Они посмеялись. Виктор сам слышал речь Маркина и теперь смеялся больше всех, потом сказал:
— Ну, Маркин — известный бузотёр. Есть настоящие люди — передовики.
— Уж не ты ли?
— Хоть бы и я? А что?
— Ты же липовый передовик.
— Я не работаю, да? Норму не перевыполняю?
— Ты пенки снимаешь.
— Это я-то?
— Ты-то!
— Мальчики, не ссорьтесь! Ну что вы вдруг затеяли?
— Не вдруг. Я ему раньше говорил, — сказал Алексей.
— Это ты здесь храбрый! Ты там, в цеху, скажи!
— И скажу!
— Ну и говори!.. И иди ты знаешь куда… Ты… Ты просто завидуешь!
Виктор сунул сжатые кулаки в карманы и быстро зашагал к углу.

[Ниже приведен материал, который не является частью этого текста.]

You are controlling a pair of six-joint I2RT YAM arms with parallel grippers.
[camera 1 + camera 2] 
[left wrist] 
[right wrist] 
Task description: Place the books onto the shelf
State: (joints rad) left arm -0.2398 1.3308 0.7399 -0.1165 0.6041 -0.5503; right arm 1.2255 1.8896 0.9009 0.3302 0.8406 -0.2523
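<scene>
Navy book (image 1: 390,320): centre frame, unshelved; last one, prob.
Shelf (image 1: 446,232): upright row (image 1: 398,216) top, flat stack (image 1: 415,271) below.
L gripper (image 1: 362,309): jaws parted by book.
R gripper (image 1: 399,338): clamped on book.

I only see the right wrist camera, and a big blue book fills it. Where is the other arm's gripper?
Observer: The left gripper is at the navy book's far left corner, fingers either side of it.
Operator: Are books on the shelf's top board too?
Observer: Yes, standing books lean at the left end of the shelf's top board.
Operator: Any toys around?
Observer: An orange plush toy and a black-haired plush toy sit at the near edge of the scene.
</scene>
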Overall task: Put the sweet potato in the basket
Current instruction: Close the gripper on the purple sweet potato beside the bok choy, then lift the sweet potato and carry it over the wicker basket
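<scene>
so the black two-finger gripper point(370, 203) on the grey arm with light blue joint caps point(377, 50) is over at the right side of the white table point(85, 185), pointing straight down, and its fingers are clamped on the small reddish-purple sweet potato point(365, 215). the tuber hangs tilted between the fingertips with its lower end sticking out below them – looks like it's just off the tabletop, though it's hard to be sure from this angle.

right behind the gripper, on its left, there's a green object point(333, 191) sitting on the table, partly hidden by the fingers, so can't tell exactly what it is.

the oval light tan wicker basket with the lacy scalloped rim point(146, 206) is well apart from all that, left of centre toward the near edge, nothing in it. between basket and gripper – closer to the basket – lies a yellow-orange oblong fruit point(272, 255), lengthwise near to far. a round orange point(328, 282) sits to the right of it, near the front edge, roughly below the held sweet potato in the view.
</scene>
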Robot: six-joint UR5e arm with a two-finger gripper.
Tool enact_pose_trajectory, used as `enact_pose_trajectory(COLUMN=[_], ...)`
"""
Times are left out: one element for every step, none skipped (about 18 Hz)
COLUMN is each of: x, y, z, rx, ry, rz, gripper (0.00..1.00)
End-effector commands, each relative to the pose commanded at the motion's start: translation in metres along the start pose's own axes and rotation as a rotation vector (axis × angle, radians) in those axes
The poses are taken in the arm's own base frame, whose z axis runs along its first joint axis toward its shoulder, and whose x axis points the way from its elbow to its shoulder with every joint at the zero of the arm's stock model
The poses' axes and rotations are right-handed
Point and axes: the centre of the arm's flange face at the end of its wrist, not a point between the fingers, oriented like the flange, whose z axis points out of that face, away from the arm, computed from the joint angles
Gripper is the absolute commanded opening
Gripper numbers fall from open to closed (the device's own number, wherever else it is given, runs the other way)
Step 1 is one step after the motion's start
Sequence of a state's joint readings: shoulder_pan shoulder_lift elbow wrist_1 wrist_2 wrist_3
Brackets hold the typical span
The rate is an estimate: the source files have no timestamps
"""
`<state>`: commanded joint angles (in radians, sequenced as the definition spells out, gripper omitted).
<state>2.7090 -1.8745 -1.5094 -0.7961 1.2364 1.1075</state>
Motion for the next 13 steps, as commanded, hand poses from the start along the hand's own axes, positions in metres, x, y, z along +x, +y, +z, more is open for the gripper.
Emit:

— Витя! Витя! — позвала Наташа.
Виктор поддал ногой камень, тот грохнул в ворота, за ними запаяла собака. Виктор, не оборачиваясь, свернул за угол.
— Зачем ты так?
— Ничего, подуется — перестанет.
— Это верно, он быстро остывает. Добрый.
— А я?
— Не знаю. Ты, может, ещё добрей… Только — сердитый.
— Вот так определила!
Они засмеялись и забыли о ссоре, которых и раньше было несчетное число и которые забывались так же мгновенно, как забылась нынешняя.
2
Писатель устал. Нарочно пришел пораньше, чтобы застать директора на месте, но разговор не получился. Шершнев уже собирался идти по цехам, вежливо, но непреклонно отказался взять его с собой и сплавил к главному инженеру. Пошутил, что свита ему ещё не положена. И заниматься он будет всякими будничными делами, что ему, писателю, вряд ли интересно. Объяснять, что как раз это — самое интересное, уже было некому: Шершнев показал сутулую спину и ушел. Силен мужик. Только видно, болен: худой и лицо какое-то землисто-желтое. А был, наверно, здоровяком: несмотря на сутулость, едва не достает до притолоки и плечи как у грузчика.